Copy each line of the following material exactly.
·····
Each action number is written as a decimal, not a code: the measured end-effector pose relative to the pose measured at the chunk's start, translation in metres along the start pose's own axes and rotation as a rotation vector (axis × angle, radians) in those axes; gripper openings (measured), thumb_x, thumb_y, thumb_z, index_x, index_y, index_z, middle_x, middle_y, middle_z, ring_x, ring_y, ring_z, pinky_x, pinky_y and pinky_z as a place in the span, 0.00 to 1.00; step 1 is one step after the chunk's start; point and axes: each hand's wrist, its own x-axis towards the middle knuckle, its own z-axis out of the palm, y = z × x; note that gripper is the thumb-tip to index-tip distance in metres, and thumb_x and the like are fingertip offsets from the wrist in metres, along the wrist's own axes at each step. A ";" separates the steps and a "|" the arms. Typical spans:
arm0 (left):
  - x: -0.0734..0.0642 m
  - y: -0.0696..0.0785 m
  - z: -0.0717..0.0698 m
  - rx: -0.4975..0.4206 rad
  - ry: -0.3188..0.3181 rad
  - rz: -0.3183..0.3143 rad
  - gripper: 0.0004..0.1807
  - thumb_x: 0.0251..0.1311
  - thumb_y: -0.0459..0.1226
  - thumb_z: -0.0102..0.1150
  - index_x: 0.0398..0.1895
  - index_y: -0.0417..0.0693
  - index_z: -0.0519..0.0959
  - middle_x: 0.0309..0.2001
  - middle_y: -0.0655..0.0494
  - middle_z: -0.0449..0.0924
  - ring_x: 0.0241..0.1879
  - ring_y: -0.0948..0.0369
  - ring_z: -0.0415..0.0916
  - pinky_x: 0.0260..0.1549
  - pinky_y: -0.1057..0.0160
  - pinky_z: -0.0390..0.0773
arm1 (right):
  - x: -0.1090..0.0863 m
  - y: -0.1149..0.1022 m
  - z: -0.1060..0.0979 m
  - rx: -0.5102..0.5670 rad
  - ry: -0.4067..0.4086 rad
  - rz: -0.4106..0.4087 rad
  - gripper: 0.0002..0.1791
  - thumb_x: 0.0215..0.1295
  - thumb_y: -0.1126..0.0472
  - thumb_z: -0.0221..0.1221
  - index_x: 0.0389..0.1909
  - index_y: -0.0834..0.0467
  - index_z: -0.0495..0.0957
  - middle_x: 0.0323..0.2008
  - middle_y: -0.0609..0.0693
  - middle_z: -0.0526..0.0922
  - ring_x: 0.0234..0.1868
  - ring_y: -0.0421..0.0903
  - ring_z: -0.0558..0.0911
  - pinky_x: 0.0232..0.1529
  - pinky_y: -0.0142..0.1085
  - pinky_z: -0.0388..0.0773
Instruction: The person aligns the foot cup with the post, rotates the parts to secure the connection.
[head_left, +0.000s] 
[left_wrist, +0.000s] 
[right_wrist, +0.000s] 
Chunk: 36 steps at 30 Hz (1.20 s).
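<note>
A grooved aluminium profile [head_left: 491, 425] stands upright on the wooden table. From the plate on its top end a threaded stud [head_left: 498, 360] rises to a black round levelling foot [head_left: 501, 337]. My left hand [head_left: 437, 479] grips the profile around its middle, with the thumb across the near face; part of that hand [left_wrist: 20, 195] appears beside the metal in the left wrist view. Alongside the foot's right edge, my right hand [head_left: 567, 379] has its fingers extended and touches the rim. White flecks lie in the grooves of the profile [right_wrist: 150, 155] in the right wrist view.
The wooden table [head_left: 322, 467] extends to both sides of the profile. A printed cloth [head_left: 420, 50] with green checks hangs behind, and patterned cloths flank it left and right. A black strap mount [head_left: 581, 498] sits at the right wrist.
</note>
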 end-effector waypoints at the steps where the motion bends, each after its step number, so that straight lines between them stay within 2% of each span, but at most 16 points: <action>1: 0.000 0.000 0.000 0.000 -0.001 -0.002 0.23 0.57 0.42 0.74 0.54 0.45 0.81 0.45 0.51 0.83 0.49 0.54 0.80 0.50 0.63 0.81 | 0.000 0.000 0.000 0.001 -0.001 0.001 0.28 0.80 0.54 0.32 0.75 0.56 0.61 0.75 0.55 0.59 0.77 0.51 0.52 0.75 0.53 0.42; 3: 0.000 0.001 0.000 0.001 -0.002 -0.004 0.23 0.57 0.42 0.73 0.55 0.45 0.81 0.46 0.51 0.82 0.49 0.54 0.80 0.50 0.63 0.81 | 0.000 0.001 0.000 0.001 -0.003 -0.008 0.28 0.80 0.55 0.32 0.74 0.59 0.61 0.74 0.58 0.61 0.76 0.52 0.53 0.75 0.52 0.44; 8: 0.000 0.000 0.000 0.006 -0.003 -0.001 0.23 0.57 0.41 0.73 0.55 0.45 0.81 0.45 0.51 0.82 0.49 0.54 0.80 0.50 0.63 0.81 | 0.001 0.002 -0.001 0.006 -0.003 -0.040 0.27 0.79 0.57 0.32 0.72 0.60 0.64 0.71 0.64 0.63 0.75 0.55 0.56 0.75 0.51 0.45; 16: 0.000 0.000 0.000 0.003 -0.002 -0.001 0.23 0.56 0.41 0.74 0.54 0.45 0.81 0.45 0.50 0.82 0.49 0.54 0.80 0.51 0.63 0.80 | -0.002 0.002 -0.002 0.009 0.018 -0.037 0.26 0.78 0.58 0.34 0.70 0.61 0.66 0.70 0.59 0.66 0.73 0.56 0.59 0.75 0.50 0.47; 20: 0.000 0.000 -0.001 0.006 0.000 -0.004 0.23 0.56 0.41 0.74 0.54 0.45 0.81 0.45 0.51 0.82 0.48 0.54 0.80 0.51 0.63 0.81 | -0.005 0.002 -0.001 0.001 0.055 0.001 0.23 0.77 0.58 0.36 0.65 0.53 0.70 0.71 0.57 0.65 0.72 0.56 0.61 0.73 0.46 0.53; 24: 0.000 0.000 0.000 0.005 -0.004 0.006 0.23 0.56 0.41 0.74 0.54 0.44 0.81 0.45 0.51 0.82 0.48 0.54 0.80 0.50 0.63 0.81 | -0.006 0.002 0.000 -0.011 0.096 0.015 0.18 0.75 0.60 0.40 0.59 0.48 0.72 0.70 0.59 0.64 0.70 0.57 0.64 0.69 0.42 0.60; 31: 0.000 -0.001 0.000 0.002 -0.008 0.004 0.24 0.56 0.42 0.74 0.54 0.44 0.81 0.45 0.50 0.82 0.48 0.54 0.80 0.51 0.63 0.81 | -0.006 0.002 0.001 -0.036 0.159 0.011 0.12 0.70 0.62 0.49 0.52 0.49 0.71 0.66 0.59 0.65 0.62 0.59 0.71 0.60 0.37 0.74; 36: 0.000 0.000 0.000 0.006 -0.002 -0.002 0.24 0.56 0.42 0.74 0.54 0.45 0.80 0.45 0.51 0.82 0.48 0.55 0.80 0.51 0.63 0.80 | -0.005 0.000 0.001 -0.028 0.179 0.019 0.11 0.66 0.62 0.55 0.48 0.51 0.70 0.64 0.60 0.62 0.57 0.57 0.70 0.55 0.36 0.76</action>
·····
- Written solution:
Each action number is written as a decimal, not a code: the measured end-effector pose relative to the pose measured at the chunk's start, translation in metres along the start pose's own axes and rotation as a rotation vector (axis × angle, radians) in those axes; gripper openings (measured), thumb_x, thumb_y, thumb_z, index_x, index_y, index_z, middle_x, middle_y, middle_z, ring_x, ring_y, ring_z, pinky_x, pinky_y and pinky_z as a place in the span, 0.00 to 1.00; step 1 is one step after the chunk's start; point and axes: each hand's wrist, its own x-axis towards the middle knuckle, its own z-axis out of the palm, y = z × x; note that gripper is the thumb-tip to index-tip distance in metres, and thumb_x and the like are fingertip offsets from the wrist in metres, along the wrist's own axes at each step. A ";" separates the steps and a "|" the arms. Typical spans:
arm0 (left):
  - x: -0.0734..0.0642 m
  - y: -0.0696..0.0785 m
  - z: -0.0717..0.0698 m
  - rx: -0.4975..0.4206 rad
  - ry: -0.3188..0.3181 rad
  - rz: -0.3183..0.3143 rad
  - gripper: 0.0004..0.1807
  - thumb_x: 0.0251..0.1311
  - thumb_y: -0.0459..0.1226
  - thumb_z: -0.0102..0.1150
  - index_x: 0.0398..0.1895
  - index_y: -0.0417..0.0693
  - index_z: -0.0519..0.0959
  - middle_x: 0.0309..0.2001
  - middle_y: -0.0655..0.0494
  - middle_z: -0.0449..0.0924
  - ring_x: 0.0241..0.1879
  - ring_y: -0.0948..0.0369
  - ring_z: -0.0415..0.0916
  - pinky_x: 0.0260..0.1549
  - pinky_y: -0.1057..0.0160
  - pinky_z: -0.0390..0.0773
arm1 (right):
  - x: -0.1090..0.0863 m
  - y: -0.1149..0.1022 m
  - z: -0.1060..0.0979 m
  - rx: -0.5102..0.5670 rad
  - ry: -0.4067..0.4086 rad
  - rz: -0.4106..0.4087 rad
  - gripper: 0.0002..0.1791
  - thumb_x: 0.0215..0.1295
  - thumb_y: -0.1126..0.0472
  - thumb_z: -0.0221..0.1221
  - index_x: 0.0389..0.1909
  - index_y: -0.0834..0.0467
  - index_z: -0.0495..0.0957
  - middle_x: 0.0323..0.2008
  - middle_y: -0.0609..0.0693
  - middle_z: -0.0526..0.0922
  - ring_x: 0.0234..0.1868
  - ring_y: -0.0421..0.0903
  - ring_z: -0.0558..0.0911
  - pinky_x: 0.0232..0.1529
  - pinky_y: -0.0142..0.1085
  - pinky_z: -0.0388..0.0773
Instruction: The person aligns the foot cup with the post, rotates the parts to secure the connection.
[head_left, +0.000s] 
[left_wrist, +0.000s] 
[right_wrist, +0.000s] 
Chunk: 36 steps at 30 Hz (1.20 s).
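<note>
A grooved aluminium profile [head_left: 491, 425] stands upright on the wooden table. From the plate on its top end a threaded stud [head_left: 498, 360] rises to a black round levelling foot [head_left: 501, 337]. My left hand [head_left: 437, 479] grips the profile around its middle, with the thumb across the near face; part of that hand [left_wrist: 20, 195] appears beside the metal in the left wrist view. Alongside the foot's right edge, my right hand [head_left: 567, 379] has its fingers extended and touches the rim. White flecks lie in the grooves of the profile [right_wrist: 150, 155] in the right wrist view.
The wooden table [head_left: 322, 467] extends to both sides of the profile. A printed cloth [head_left: 420, 50] with green checks hangs behind, and patterned cloths flank it left and right. A black strap mount [head_left: 581, 498] sits at the right wrist.
</note>
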 end-effector waypoints at the steps where the motion bends, each after its step number, so that straight lines between them stay within 2% of each span, but at most 16 points: <action>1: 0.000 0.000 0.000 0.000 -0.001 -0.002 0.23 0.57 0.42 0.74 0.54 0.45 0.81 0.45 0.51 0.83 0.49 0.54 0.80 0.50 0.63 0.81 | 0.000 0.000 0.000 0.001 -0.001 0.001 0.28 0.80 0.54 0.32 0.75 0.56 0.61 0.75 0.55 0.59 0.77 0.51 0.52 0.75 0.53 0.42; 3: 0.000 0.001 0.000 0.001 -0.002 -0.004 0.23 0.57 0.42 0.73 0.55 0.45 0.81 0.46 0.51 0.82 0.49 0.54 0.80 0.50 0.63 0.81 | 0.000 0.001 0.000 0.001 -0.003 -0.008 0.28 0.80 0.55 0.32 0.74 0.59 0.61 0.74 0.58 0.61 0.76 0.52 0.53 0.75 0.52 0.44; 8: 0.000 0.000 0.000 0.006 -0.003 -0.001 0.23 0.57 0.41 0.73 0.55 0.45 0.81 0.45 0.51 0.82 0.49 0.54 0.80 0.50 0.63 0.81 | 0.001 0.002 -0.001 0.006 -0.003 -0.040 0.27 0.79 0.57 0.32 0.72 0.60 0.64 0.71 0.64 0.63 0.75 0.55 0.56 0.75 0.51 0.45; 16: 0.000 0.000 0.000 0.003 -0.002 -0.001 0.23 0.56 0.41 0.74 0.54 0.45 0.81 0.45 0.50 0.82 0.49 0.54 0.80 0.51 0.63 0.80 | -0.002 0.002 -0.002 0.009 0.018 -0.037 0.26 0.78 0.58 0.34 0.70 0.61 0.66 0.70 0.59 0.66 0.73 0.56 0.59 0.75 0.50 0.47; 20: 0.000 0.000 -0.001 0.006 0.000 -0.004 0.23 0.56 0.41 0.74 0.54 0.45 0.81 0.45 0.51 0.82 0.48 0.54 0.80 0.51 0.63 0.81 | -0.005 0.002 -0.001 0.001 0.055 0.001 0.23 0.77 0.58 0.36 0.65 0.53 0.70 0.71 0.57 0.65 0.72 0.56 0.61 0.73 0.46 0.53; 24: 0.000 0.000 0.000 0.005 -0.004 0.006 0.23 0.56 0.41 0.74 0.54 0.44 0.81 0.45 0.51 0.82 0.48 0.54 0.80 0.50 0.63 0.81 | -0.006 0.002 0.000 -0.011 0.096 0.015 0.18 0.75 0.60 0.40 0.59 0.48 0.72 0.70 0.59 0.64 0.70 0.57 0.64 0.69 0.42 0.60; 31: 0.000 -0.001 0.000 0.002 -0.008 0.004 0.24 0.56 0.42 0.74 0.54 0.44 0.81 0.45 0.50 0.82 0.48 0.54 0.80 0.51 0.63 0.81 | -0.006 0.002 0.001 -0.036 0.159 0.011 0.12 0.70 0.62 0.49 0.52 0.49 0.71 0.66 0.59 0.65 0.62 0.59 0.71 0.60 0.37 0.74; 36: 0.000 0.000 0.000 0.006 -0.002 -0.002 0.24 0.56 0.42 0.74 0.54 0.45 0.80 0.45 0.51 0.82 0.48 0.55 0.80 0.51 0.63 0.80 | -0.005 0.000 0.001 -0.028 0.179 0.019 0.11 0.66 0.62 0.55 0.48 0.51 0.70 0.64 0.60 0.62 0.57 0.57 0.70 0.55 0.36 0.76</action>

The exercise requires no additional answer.